Bellingham is one of the nation’s least competitive hospital markets: In 2021, it was the fifth most concentrated in the U.S. and had the highest health care prices of metro areas in Washington, according to the nonprofit Health Care Cost Institute.
The nuns who established PeaceHealth’s first hospital would open or operate others throughout the 20th century. PeaceHealth also acquired hospitals through mergers, including Southwest Medical Center in Vancouver and United General Hospital in Sedro-Woolley.
“PeaceHealth is the leader in all three of its markets, with decided market share leads in its Northwest and Oregon markets,” credit ratings firm Fitch Ratings reported in March. PeaceHealth declined to answer questions about whether a desire to charge higher prices drives market decisions.
Its hospitals stand out for what they’re paid. Rand Corp. researchers told KFF Health News that commercial health plans in 2022 paid PeaceHealth’s Washington hospitals 314% of what Medicare would have paid for the same services.
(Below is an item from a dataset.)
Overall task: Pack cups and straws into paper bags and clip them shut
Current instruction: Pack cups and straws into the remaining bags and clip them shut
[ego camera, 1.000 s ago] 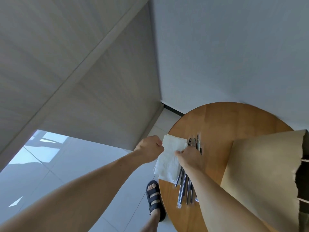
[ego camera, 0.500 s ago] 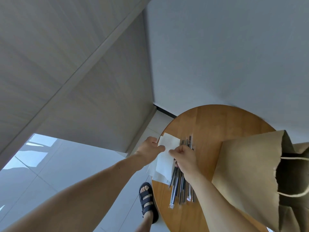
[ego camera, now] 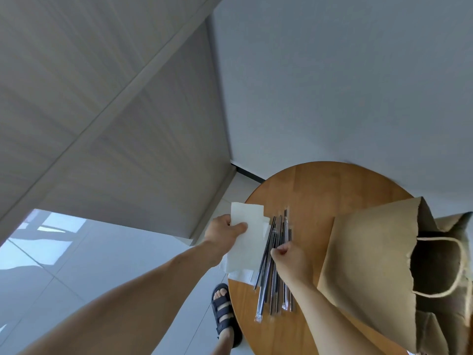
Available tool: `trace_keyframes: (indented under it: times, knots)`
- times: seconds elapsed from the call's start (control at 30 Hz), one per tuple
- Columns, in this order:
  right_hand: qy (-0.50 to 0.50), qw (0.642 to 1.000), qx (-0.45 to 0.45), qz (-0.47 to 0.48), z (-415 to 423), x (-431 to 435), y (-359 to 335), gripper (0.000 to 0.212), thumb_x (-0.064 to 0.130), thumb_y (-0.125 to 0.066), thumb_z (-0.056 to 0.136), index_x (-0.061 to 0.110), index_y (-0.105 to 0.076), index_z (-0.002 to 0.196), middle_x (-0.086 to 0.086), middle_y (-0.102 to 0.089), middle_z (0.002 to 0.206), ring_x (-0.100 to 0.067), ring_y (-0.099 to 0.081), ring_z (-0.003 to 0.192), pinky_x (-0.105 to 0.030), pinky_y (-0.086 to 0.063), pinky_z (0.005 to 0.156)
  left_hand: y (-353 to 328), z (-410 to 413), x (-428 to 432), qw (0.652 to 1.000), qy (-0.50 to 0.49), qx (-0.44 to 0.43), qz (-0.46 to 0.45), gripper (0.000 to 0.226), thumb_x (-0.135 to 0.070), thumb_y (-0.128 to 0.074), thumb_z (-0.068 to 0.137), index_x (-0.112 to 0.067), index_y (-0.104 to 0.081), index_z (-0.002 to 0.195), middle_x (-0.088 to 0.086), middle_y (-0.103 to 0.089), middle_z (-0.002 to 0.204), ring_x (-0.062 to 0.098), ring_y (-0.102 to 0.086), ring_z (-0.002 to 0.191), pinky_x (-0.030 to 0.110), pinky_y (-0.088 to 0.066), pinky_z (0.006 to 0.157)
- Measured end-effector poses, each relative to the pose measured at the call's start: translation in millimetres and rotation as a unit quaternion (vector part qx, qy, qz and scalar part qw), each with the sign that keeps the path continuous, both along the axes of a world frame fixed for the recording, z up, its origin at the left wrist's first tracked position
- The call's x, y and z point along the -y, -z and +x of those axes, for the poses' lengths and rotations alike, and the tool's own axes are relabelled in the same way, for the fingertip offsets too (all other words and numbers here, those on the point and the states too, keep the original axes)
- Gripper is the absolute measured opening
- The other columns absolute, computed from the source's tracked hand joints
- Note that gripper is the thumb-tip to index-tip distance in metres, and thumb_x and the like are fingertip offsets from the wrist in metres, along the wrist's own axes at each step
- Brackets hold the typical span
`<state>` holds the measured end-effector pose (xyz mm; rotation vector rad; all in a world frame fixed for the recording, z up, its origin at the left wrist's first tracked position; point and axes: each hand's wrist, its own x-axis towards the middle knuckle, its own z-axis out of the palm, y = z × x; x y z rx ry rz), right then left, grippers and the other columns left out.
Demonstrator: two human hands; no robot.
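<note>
Straws (dark, thin, each in a clear plastic sleeve), head view: lie fanned in a loose bundle on the round wooden table, long axes running away from the body, near ends close to the table's near-left rim.

Right hand: sits over the middle of the bundle, thumb and forefinger curled and pinching there. Cannot tell whether on one straw or several.

Left hand: just to the left, holds up a white paper napkin with the thumb pressed on its face. Napkin's right edge overlaps the leftmost straws.

Large brown paper bag with twine handles: right of the straws, just beside the right forearm, mouth gaping toward the frame's right. Hard to tell whether standing or tipped.

By judgement: right hand nearer both straws and bag, so a rightward carry, probably with the straws turned end-first toward the mouth. No cups or clips in sight.

Around: pale glossy floor tiles, a foot in a dark sandal beside the table, and a grey panelled wall meeting a plain white wall behind it.
</note>
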<state>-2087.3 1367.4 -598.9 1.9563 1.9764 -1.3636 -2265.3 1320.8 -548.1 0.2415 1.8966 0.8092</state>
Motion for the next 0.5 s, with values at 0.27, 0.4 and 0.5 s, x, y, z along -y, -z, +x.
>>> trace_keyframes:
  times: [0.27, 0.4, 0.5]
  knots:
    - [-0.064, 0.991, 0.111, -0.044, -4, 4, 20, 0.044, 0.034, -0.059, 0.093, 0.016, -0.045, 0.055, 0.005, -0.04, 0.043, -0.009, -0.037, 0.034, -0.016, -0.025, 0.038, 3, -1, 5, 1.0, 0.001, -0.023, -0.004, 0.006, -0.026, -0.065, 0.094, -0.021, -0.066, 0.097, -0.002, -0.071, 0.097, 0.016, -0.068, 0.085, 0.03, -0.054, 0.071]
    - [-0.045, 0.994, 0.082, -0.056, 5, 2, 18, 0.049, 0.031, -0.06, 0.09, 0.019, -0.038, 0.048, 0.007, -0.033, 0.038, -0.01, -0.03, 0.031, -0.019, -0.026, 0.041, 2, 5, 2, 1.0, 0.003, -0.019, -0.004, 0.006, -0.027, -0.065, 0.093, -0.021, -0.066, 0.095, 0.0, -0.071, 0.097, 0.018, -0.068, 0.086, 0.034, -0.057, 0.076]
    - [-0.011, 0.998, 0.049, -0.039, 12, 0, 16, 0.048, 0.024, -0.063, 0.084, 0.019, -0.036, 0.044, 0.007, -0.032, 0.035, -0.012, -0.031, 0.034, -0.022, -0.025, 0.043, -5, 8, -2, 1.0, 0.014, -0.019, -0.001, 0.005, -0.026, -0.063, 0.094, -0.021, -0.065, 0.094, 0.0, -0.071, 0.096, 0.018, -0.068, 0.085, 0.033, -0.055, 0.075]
Those are the highest-priced rates among health systems in the state, according to Rand’s analysis. PeaceHealth declined to comment.
Staten’s medical bill from PeaceHealth is gone. She used the home equity line of credit to pay it off. Now she’s paying more on her mortgage every month.
She said she can’t afford to have another experience like her kidney stone surgery, which she was told involved a laser to break the stones into smaller pieces.
“It’s not like you’ve got three hospitals to choose from,” Staten said. “We’re a captive audience.”
2024 KFF Health News. Distributed by Tribune Content Agency, LLC.